● **SUPPLIED DATA**
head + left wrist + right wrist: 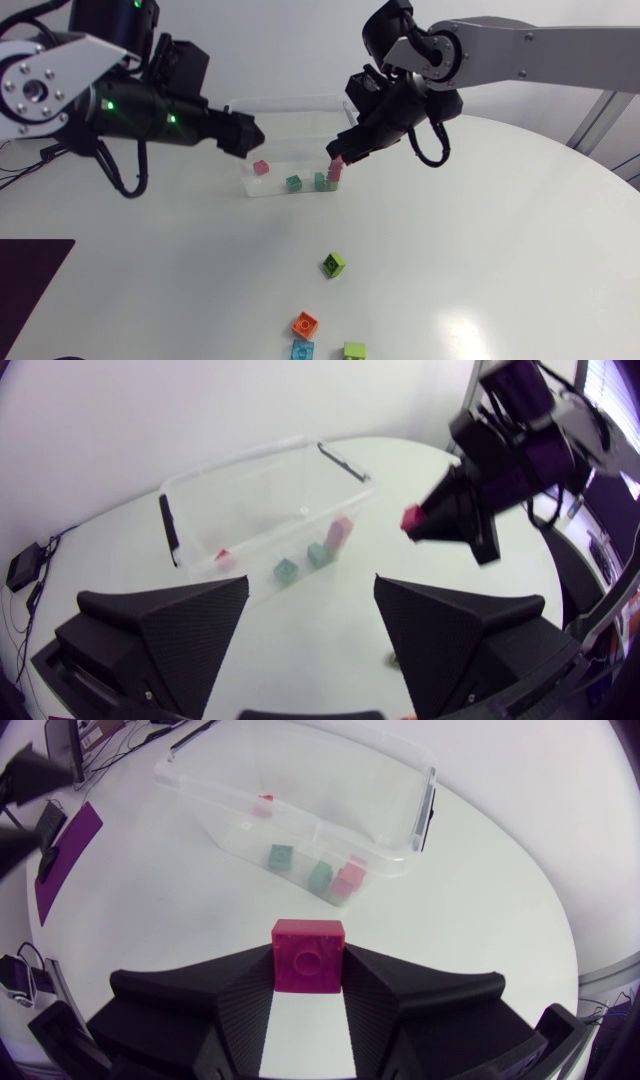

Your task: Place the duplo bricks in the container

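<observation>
Right gripper (308, 982) is pinching a magenta brick (308, 954) from both sides, studs facing the wrist camera, and it's hanging in the air close to one end of the container (421, 782). That's a clear plastic tub with some bricks already in it: a pink brick (348, 880) and two teal bricks (281, 855) along one long wall, plus a small pink-red brick (262, 808) further along inside. Left gripper (310, 622) is spread wide with nothing in it, up near the container's other end. Its own wrist view looks straight between the fingers at the tub and catches the other arm's brick from the side. Only the head view shows the leftovers though: a lime brick (334, 264), an orange brick (305, 324), a light blue brick (302, 350) and a second lime brick (354, 351), all on the table well apart from the container, off its long side. Neither wrist view clearly shows any of those.
</observation>
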Controlling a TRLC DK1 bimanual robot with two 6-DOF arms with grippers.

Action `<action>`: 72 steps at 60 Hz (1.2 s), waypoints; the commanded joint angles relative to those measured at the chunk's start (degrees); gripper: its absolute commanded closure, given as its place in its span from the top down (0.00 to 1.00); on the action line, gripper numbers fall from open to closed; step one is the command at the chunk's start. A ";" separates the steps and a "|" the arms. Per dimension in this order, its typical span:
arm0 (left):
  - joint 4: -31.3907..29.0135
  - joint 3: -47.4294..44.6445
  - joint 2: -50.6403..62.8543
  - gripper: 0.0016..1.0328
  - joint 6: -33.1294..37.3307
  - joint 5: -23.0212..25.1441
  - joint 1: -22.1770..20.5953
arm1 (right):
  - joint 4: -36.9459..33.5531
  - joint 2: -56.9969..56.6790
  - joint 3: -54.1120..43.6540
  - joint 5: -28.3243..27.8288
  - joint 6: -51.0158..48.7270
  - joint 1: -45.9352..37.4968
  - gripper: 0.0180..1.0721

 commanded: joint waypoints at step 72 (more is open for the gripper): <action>0.54 -23.09 -2.42 0.85 8.02 0.13 -14.68 | -2.72 15.33 25.52 5.18 3.83 -2.39 0.95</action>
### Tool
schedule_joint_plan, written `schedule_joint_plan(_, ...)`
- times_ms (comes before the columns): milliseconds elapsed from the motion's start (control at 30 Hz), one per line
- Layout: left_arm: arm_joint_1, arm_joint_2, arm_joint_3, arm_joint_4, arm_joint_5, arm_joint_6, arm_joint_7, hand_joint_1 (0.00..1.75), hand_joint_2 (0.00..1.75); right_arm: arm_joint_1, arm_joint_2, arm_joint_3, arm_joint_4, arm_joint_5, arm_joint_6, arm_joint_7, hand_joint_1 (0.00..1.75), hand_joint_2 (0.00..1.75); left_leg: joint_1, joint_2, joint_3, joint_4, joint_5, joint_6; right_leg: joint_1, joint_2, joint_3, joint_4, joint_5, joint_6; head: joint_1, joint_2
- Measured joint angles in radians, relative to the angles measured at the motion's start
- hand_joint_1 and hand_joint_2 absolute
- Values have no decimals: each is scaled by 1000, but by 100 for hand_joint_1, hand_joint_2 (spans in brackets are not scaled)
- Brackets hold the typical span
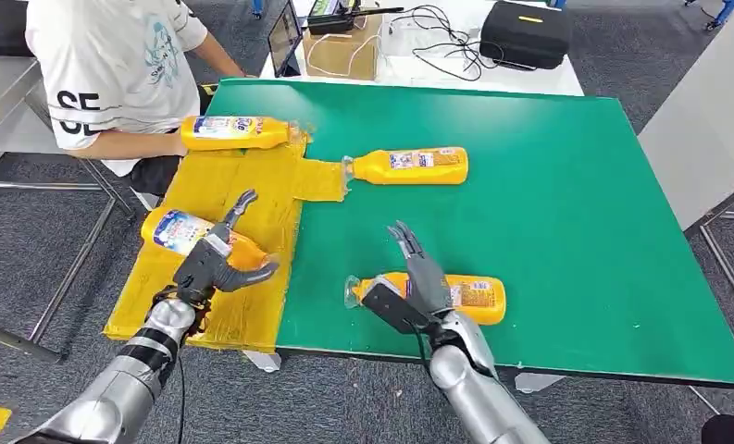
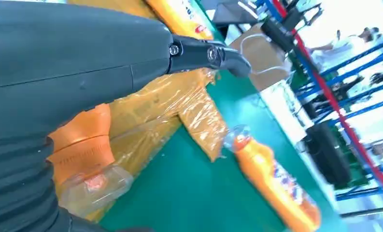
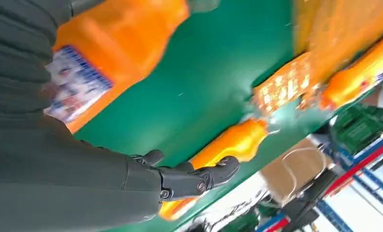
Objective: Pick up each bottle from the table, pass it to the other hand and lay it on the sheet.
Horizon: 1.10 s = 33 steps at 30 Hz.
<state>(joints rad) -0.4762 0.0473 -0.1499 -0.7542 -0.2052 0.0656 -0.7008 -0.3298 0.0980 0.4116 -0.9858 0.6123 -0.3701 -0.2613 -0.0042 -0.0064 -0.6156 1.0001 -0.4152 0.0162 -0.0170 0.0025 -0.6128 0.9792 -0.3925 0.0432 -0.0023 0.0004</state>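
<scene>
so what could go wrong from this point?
1. The left robot hand sits over a bottle lying on the yellow sheet, fingers apart. The round bottle might roll toward the sheet's outer edge.
2. The right robot hand hovers open above the near bottle, close to the green table front edge. A bad grasp may push it off.
3. A person's arm is at the far bottle, perhaps within the left arm's reach.

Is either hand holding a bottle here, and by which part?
Neither. The left hand is open over the bottle on the sheet; the right hand is open over the near bottle, fingers straight.
</scene>
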Motion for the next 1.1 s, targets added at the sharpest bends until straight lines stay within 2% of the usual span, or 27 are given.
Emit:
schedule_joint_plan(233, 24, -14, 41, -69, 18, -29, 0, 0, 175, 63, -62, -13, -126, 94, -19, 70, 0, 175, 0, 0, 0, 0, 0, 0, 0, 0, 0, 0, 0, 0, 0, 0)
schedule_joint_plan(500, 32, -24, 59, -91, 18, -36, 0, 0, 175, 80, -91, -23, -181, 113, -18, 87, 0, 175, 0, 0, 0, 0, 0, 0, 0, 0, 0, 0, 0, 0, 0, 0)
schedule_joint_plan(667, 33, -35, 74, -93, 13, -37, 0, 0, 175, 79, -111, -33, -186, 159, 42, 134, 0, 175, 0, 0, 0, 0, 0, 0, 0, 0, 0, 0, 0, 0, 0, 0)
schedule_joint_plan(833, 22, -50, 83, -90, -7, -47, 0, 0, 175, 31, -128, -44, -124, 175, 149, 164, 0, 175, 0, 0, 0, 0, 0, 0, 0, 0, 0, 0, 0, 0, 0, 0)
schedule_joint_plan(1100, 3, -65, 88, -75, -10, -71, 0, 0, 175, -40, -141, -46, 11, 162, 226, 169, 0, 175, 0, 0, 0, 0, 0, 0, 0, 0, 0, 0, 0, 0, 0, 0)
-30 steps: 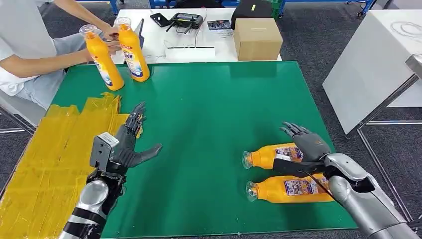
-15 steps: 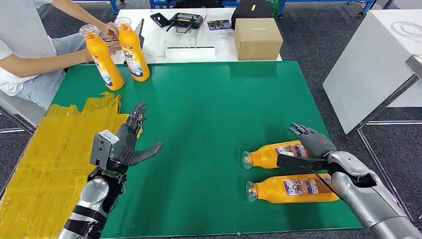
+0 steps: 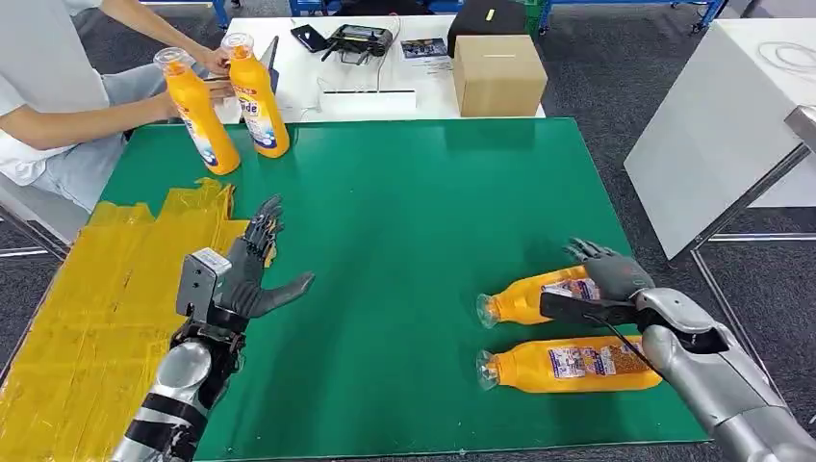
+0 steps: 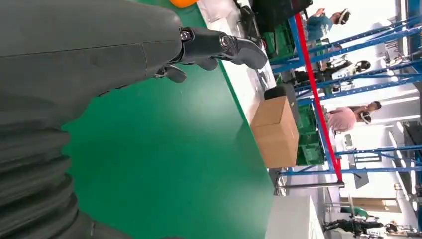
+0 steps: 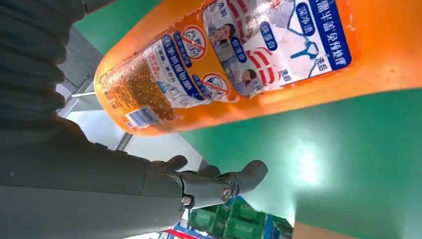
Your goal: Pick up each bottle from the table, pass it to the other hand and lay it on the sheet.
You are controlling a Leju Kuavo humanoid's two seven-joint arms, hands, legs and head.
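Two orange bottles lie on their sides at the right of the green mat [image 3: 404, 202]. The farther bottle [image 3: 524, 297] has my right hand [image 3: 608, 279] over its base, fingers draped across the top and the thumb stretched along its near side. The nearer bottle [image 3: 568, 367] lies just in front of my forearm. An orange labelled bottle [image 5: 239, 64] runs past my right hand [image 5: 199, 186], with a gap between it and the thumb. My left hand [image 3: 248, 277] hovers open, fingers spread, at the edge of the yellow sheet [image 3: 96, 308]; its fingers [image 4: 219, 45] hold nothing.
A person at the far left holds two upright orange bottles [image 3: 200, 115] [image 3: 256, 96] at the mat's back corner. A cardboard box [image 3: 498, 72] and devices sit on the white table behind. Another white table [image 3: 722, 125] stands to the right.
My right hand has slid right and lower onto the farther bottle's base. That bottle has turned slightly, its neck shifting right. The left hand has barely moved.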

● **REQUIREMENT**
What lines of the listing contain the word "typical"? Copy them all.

● **RESULT FOR THIS TASK**
Action `<action>`: 72 steps at 60 Hz (1.2 s), waypoints; the commanded joint angles relative to those measured at the chunk's start (degrees); gripper: its absolute commanded closure, given as its place in its span from the top down (0.00 to 1.00); on the action line, gripper numbers fall from open to closed; step one is the command at the chunk's start. A ";" separates the steps and a "|" the arms. Per dimension in this order, its typical span:
- Brackets hold the typical span

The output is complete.